Zakończony 73. Turniej Czterech Skoczni przyniósł emocje i triumf 22-letniego Daniela Tschofeniga. Dla Polaków zawody były mieszane, z 8. miejscem Pawła Wąska jako jasnym punktem. Alexander Pointner, były trener Austriaków, w rozmowie z Weszło podkreślił, że Biało-Czerwoni powinni myśleć o rozwoju stopniowo.
Pointner zauważył, że zmiana generacji w drużynie to trudny moment. - Nie jest łatwo drużynie, gdy dochodzi w niej do zmiany generacji. To jeden z najtrudniejszych momentów w skokach. W Innsbrucku jeden z młodszych skoczków, Wąsek, osiągnął życiowy wynik - powiedział Austriak. Podkreślił też, że Polacy potrzebują wiary, pewności siebie i czasu.
Legenda skoków narciarskich zaznaczyła, że choć w tym sezonie nie ma Polaków na podium, to ważne jest cieszenie się z małych sukcesów. - Powinniście myśleć w tej chwili o tym wszystkim stopniowo. Najpierw - radość z rodaków w dziesiątce. Później: pierwsza ósemka, piątka, którą teraz udało się osiągnąć - przyznał dodając, że łatwo nie będzie, bo polskie skoki mają swoje problemy.

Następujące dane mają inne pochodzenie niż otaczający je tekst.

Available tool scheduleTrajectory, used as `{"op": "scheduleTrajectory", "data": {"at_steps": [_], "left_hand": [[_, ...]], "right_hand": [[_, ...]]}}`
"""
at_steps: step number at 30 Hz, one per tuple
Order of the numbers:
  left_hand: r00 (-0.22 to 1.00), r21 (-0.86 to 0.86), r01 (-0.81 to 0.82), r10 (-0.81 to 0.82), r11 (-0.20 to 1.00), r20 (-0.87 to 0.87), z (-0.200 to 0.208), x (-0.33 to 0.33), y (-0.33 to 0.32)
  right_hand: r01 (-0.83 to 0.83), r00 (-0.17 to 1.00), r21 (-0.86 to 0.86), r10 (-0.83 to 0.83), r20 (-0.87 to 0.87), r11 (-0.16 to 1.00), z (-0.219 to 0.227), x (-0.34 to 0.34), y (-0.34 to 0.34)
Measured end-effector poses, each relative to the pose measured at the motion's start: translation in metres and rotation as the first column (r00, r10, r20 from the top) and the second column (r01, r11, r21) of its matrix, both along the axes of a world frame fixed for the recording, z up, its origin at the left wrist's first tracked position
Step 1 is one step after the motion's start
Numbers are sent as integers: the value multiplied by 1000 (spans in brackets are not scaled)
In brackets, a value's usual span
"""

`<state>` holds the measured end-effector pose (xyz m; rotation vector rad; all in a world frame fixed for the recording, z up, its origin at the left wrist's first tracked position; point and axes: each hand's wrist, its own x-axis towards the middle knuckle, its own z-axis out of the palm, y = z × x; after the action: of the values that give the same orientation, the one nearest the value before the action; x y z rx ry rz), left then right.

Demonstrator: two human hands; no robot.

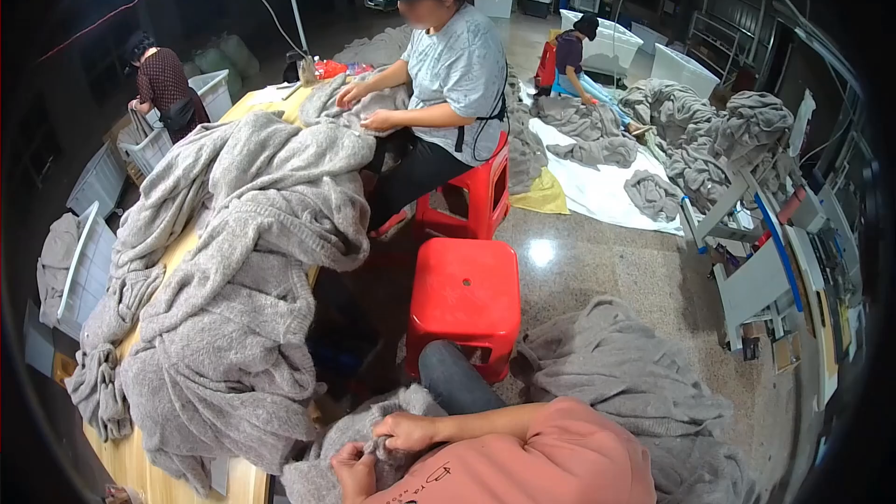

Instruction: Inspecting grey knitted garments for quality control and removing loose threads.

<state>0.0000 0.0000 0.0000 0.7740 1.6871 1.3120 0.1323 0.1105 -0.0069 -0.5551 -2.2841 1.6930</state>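
Observation:
Close to the lower edge, a grey fuzzy knit garment (317, 476) lies bunched at the table's corner and over my lap. My left hand (353, 471) is closed on a fold of it with the fingers pinched. Just above and to the right, my right hand (406, 431) grips the same knit, its fingers curled in. The two hands are close together, with a small bunch of fabric (378, 446) between them. Fingertips are partly hidden in the folds. Beside them, a large heap of grey knit garments (224, 345) covers the wooden table.
A red plastic stool (465, 289) stands beyond my knee (457, 378). More grey knits (625, 373) are piled on the floor to my right. A person in a grey shirt (457, 65) handles knitwear across the table. White bins (82, 271) line the left; a machine (765, 261) is at right.

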Motion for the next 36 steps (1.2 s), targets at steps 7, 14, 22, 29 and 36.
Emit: {"op": "scheduleTrajectory", "data": {"at_steps": [7,14,22,29,36], "left_hand": [[896,108,30,21,994,-444,-21,3,-9],[775,165,64,55,984,-630,-3,15,-6],[928,164,14,48,986,-369,-21,6,-1],[910,-32,205,-202,978,-363,8,-27,-4],[270,-243,652,-518,719,-811,101,-2,10]], "right_hand": [[152,985,91,-158,62,984,3,5,-20],[210,977,215,-213,-12,954,-2,-1,-13],[208,978,285,-208,-30,936,-6,0,-14],[397,889,54,-369,-270,916,9,11,0],[-56,932,251,141,-335,966,0,11,6]]}}
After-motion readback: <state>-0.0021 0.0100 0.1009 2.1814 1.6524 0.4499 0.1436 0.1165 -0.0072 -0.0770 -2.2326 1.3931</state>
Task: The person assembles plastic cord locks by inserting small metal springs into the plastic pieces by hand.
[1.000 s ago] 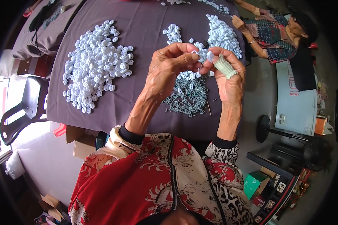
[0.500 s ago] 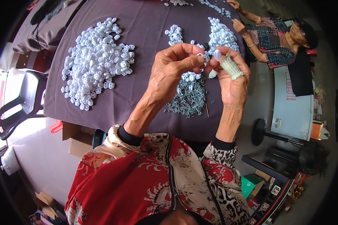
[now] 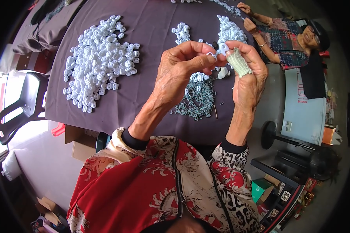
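My left hand (image 3: 175,68) is closed in a pinch, with a small white plastic piece (image 3: 210,54) at its thumb and fingertip. Close against it, my right hand (image 3: 248,79) grips a white oval plastic piece (image 3: 223,48). A pale green knitted band (image 3: 239,63) wraps a digit of that hand. The two pieces meet or nearly meet; fingers hide the contact. Below the hands lies a pile of small grey-green screw-like pieces (image 3: 196,104), with several white pieces (image 3: 198,77) along its far edge.
A large heap of white oval pieces (image 3: 101,58) covers the left of the brown tablecloth (image 3: 105,116). Smaller white piles (image 3: 181,33) (image 3: 230,30) lie beyond my hands. A thin stick (image 3: 216,112) rests beside the screws. Another person's hands (image 3: 251,25) work at the upper right.
My right hand has shifted slightly right, and the white oval piece in it has turned to show its hole. My left hand keeps its pinch close by.
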The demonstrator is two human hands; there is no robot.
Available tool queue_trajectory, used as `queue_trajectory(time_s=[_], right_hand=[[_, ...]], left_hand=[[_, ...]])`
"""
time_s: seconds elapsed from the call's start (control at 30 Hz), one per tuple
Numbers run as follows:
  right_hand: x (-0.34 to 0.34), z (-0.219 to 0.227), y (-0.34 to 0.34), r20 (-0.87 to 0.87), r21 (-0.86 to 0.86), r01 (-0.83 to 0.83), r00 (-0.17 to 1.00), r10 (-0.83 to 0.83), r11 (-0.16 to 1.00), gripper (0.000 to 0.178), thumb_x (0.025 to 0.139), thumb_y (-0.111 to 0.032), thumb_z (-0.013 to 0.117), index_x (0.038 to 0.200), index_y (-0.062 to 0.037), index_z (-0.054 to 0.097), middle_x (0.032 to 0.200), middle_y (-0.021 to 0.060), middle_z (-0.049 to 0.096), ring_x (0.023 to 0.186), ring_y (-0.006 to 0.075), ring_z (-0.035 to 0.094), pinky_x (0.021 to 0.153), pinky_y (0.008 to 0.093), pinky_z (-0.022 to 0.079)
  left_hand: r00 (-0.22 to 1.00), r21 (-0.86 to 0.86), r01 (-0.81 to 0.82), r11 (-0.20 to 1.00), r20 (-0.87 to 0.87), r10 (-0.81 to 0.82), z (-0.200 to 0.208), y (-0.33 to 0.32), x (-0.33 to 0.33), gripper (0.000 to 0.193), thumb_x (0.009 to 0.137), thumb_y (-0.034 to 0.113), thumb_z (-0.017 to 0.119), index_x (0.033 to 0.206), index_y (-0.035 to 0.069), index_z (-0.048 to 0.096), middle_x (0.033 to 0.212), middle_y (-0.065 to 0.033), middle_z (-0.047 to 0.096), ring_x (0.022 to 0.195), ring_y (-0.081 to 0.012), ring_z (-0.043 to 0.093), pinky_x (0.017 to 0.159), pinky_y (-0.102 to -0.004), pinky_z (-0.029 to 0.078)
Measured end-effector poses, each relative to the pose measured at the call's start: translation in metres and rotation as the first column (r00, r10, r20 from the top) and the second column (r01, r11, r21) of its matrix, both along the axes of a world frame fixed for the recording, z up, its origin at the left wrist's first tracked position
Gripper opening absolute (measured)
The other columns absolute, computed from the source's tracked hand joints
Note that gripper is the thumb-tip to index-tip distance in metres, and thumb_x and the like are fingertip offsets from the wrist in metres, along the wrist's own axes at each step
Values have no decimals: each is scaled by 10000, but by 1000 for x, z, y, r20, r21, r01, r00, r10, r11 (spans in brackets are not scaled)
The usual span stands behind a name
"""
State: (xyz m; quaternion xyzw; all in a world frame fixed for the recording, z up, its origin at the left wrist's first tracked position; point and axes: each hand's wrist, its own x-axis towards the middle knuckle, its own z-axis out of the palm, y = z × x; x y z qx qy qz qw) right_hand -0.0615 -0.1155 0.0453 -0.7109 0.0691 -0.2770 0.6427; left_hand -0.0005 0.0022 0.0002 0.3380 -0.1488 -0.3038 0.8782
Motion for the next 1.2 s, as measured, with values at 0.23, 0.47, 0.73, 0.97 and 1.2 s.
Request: queue_trajectory(time_s=[0.23,0.47,0.73,0.97,1.2], right_hand=[[1,-1,0,-68,-98,54,996,-61,994,170,782,33,504,931,47,585,798,85,608,692,139,602,649,257,506],[-4,-15,-17,9,-261,-29,999,32,965,216,757,77,467,925,27,593,821,64,615,746,124,593,701,231,469],[-3,-14,-14,12,-464,14,1000,-9,886,269,697,96,490,906,-12,621,788,39,612,728,101,577,677,215,451],[-7,-15,-10,-93,-297,22,994,-52,954,169,754,33,551,905,5,621,782,21,611,687,85,572,636,186,440],[-2,-18,-17,-11,120,-35,999,37,992,152,753,24,573,899,34,611,795,50,610,696,115,575,653,229,467]], left_hand=[[1000,-22,-6,1000,6,6,1,-1,0,104,775,22,595,871,-15,594,778,-61,595,661,-122,557,662,-267,456],[997,-56,5,998,-77,-9,-3,-3,3,102,806,37,572,890,-22,578,808,-89,603,728,-174,603,688,-292,501],[998,4,-48,999,-49,48,-3,-5,-1,109,804,22,569,897,-33,566,816,-95,600,737,-184,615,708,-296,509],[998,33,-58,998,-17,59,-6,-8,-3,108,791,39,595,876,-25,575,794,-82,601,713,-166,607,696,-277,500],[999,48,-35,998,3,35,-10,-9,-2,110,788,49,595,874,-18,580,777,-75,605,658,-129,568,662,-254,463]])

Pointner przyznał, że część austriackiego systemu szkoleniowego została przeniesiona do Polski, bo naszym trenerem został Thomas Thurnbichler. Legenda skoków jest pod wrażeniem zarówno jego, jak i drugiego rodaka Alexandra Stoeckla, czyli naszego dyrektora sportowego.
W najbliższy weekend Biało-Czerwoni wystartują w mistrzostwach Polski w Zakopanem, gdzie tydzień później odbędą się zawody Pucharu Świata 2024/25. To kolejna okazja do sprawdzenia formy polskich skoczków i dalszego rozwoju drużyny.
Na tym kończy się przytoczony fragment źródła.